Dünyanın her yerinde halkların, gençlerin, kadınların eylemde olduğu, emperyalizme kapitalizme karşı mücadelenin her yerden büyüyerek yükseldiği vurgulanan açıklamada “Bizler Taksim’de, meydanlarda direnirken dünyada da direniş dalgası büyüyor. Katil İsrail Devleti Refah’a saldırıyor ve öğrenciler dünyanın her yerinde kampüs kampüs, meydan meydan Filistin halkının sesini yükseltiyorlar. Intıfada’yı, Aksa Tufanını yaratanlar, egemenlerin yıkılmaz dedikleri Demir Kubbeyi yıkanlar, Küresel intifada çağrısı yapıyorlar. Bizler bu çağrıya da yanıt vermenin sorumluluğunu taşıyoruz. Filistin’de beyaz bayrak yok diyor çocuklar ve Sorbonne’dan, Cambridge’e, Oxford’dan, ODTÜ’ye yankılanıyor sesleri. Emperyalistlerin, egemenlerin korkuları öyle büyük ki. Deniz’den, Mahir’den, İbrahim’den, Sinan’dan korkuyorlar. Gezi Direnişinden, Rojava’dan Gazze’ye direnen halklardan, Amerika’dan Taksim’e barikatlarına indirdiğimiz damacanadan korkuyorlar. Barikata inen o damacana gençliğin isyanı, umudu, iradesidir. Biliyorlar.” denildi.

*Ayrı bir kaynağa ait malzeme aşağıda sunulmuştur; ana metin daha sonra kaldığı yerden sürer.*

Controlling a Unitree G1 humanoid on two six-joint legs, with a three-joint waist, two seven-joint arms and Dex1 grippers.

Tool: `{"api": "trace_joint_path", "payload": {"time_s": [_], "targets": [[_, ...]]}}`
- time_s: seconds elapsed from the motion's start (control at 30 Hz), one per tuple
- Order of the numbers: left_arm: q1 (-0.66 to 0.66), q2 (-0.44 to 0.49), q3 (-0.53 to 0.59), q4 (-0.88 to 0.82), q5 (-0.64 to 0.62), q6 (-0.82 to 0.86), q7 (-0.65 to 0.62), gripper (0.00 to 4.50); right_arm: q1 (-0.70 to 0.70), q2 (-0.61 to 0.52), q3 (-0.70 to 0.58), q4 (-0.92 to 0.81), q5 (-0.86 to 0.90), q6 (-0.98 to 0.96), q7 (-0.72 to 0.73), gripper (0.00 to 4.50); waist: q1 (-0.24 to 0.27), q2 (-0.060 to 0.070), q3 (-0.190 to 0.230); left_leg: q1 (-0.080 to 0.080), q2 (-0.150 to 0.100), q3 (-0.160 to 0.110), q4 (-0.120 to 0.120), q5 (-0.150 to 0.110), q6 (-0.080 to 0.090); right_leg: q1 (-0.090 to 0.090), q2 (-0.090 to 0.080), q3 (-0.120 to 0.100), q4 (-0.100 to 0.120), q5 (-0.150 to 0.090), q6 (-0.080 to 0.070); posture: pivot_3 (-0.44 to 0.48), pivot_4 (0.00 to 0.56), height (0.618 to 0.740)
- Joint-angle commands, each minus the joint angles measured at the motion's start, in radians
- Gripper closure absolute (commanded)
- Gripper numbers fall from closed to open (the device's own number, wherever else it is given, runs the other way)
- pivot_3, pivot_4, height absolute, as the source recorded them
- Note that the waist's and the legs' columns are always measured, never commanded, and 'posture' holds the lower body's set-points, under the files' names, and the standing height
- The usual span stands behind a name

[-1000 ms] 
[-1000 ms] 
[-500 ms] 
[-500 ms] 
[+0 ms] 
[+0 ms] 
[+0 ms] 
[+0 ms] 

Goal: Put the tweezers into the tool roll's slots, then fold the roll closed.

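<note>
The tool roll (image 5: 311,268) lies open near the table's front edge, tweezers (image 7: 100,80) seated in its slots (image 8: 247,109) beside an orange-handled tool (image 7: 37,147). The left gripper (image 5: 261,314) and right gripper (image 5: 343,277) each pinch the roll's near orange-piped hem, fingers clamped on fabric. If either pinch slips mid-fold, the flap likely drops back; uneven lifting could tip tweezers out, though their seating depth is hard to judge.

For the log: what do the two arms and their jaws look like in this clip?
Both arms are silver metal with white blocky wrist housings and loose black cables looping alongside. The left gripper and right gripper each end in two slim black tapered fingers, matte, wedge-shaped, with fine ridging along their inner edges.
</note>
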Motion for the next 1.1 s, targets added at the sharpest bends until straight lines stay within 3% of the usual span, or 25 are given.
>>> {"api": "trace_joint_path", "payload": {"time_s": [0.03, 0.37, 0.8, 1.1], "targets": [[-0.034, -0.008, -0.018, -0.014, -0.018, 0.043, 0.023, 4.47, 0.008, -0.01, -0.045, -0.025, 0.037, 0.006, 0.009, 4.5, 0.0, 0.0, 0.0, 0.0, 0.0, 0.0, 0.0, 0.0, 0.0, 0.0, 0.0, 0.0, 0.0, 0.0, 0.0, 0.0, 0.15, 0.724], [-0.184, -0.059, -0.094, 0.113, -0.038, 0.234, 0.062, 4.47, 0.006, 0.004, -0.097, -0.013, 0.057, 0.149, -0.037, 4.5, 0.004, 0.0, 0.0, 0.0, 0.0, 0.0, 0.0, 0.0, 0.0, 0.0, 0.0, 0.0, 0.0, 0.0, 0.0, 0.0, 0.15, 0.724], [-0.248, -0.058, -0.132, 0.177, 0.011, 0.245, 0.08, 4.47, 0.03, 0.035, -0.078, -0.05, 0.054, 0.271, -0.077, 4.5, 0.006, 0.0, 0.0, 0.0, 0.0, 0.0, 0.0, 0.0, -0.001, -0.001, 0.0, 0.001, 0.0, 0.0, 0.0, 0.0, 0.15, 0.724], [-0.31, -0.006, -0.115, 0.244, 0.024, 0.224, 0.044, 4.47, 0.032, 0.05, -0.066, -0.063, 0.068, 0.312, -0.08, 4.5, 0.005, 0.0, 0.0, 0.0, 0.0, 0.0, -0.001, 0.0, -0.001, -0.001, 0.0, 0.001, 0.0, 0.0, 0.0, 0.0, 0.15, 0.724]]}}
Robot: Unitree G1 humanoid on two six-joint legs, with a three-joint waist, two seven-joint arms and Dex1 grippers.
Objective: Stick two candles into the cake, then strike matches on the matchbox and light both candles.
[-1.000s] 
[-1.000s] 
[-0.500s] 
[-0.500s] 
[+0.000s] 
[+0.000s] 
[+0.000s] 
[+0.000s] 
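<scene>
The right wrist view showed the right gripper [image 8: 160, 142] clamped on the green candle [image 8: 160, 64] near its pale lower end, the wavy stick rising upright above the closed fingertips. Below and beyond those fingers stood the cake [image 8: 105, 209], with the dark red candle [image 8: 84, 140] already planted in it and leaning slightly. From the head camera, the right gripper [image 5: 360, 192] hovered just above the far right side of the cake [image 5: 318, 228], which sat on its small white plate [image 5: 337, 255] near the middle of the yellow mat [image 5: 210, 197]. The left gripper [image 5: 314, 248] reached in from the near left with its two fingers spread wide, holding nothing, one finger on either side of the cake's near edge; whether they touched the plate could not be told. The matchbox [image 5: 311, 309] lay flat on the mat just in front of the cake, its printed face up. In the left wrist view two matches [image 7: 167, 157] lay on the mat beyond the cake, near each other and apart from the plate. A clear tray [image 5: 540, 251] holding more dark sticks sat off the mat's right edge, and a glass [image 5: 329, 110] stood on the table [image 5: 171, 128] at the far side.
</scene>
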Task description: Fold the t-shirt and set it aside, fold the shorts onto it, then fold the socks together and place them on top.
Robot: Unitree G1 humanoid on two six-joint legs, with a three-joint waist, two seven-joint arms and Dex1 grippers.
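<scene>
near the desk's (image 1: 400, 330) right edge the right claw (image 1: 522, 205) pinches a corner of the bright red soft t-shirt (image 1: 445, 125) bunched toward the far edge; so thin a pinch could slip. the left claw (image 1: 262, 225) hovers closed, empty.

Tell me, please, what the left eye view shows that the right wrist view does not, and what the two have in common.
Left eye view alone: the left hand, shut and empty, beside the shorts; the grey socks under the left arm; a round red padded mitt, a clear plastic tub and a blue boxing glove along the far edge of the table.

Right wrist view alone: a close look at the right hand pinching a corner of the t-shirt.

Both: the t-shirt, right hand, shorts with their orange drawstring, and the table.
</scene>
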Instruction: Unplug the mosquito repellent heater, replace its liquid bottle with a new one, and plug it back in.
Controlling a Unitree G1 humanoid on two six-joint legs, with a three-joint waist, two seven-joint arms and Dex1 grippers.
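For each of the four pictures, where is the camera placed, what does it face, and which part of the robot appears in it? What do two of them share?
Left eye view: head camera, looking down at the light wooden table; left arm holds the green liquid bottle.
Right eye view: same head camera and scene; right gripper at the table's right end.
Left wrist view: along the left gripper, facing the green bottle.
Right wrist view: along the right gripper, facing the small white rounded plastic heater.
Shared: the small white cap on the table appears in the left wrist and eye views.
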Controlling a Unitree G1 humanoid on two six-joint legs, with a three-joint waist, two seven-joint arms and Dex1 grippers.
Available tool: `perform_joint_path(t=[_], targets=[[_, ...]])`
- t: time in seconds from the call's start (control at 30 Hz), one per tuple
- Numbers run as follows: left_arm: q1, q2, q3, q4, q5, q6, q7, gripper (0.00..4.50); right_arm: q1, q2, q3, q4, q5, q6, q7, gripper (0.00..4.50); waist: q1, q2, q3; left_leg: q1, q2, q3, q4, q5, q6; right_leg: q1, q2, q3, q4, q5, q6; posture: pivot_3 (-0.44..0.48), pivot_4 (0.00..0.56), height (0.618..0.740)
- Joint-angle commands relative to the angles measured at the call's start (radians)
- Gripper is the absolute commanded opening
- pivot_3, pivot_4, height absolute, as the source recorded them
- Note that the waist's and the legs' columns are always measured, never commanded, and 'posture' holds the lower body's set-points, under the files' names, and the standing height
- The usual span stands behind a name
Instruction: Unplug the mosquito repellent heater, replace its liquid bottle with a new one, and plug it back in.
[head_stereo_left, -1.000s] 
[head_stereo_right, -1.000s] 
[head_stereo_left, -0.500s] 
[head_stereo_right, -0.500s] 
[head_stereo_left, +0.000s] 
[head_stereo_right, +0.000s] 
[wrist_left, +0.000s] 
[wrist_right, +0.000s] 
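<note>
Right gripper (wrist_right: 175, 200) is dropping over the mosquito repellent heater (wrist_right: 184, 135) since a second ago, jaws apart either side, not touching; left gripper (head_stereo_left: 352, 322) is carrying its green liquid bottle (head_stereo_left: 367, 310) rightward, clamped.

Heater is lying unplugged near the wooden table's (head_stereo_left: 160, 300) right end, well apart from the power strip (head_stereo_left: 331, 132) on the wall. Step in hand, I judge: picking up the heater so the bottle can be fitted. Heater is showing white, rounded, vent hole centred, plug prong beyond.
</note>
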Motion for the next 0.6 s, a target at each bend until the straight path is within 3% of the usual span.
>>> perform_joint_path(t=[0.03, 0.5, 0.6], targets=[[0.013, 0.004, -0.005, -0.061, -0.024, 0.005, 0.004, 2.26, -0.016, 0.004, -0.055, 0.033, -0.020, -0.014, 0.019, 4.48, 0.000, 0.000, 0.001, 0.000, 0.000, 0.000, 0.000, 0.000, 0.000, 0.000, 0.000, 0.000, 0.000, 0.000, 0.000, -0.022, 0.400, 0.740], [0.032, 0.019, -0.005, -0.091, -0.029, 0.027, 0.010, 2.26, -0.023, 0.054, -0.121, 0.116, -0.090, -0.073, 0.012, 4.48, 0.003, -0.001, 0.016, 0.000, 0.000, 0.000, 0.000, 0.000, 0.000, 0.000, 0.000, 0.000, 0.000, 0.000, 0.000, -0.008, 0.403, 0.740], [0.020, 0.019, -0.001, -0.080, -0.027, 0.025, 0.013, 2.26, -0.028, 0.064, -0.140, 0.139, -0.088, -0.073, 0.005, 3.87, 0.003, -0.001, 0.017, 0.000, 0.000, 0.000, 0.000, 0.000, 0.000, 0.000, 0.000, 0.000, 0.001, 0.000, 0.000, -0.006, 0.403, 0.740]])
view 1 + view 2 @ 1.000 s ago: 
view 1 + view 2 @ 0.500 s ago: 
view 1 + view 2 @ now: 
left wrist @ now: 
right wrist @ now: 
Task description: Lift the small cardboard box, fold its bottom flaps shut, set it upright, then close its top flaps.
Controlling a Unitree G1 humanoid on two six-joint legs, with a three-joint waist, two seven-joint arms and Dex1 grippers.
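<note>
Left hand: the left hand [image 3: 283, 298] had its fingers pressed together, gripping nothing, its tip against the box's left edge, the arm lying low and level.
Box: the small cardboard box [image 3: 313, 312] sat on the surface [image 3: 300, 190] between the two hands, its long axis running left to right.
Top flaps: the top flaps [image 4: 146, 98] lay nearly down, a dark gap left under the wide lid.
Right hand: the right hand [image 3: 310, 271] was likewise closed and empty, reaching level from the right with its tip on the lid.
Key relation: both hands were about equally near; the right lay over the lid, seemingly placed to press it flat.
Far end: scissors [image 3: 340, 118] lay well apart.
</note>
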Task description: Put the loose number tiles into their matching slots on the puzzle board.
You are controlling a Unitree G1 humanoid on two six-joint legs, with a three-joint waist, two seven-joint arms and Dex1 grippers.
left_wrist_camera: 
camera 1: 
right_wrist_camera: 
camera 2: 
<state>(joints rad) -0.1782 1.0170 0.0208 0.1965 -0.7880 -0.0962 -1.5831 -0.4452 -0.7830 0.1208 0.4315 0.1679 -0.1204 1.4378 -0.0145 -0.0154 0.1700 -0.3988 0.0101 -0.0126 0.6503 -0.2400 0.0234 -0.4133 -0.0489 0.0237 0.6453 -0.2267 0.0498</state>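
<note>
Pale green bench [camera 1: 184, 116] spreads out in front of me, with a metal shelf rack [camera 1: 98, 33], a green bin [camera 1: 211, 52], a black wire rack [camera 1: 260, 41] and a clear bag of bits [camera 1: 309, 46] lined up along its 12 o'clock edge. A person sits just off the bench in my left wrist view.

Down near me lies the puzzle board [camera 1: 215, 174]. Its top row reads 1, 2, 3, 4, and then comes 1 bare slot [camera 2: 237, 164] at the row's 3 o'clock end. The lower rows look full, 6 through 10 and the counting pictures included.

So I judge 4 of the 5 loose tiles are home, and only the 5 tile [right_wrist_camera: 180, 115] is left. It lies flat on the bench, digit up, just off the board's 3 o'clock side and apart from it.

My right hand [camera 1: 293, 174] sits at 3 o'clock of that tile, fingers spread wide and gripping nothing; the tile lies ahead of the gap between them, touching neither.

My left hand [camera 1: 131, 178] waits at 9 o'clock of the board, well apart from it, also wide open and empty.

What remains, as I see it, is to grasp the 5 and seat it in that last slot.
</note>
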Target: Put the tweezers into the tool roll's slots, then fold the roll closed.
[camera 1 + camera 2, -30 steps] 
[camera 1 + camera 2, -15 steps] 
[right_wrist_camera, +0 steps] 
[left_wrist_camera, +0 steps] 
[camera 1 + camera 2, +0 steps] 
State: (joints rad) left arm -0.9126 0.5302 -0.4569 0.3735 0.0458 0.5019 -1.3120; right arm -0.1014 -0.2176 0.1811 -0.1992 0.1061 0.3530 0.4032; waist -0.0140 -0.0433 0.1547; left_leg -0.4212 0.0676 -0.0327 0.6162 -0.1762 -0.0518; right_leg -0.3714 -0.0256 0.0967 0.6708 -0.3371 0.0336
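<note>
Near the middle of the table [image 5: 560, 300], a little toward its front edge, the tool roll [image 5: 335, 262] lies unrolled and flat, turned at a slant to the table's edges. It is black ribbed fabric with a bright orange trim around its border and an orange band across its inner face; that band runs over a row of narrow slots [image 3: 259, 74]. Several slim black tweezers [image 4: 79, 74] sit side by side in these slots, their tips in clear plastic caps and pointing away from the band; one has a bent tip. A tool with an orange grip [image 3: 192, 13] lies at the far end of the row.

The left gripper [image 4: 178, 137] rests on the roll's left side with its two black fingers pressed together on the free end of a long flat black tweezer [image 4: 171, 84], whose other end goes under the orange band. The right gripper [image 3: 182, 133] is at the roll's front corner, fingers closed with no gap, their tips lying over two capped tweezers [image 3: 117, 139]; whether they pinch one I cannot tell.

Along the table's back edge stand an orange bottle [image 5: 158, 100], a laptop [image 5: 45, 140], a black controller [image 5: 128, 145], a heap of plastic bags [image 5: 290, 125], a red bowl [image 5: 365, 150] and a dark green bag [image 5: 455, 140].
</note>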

Açıklama “Vali, devlet yarına bırakır yanınıza bırakmaz demişti. Bilsinler yanlarına bırakmayacak olan bizleriz. Devrimciler, kadınlar, işçiler, öğrenciler; sefalet koşullarına mecbur ettiğiniz, bu köhnemiş düzeniniz içinde her gün öldürülen bizler yanınıza bırakmayacağız. Uykularınız kaçsın, yarın barikatlarda yine bizler olacağız. Yoldaşlarımızı alacağız ve tüm kentlerin, tüm meydanlarına taşıyacağız onların mücadelesini. Sokaklardan uzak durarak yaşamak mümkün değildir. Geriye atılacak adım kalmamıştır. Şimdi, mücadeleyi ve örgütlenmeyi büyütmenin, direnişi yaymanın zamanıdır. Ferman devletin, Taksim bizimdir! Yoldaşlarımızı alacağız. Yine onlarla barikatların önünde biz olacağız. Mücadeleyi büyüteceğiz.” sözleriyle ve sloganlarla sona erdi.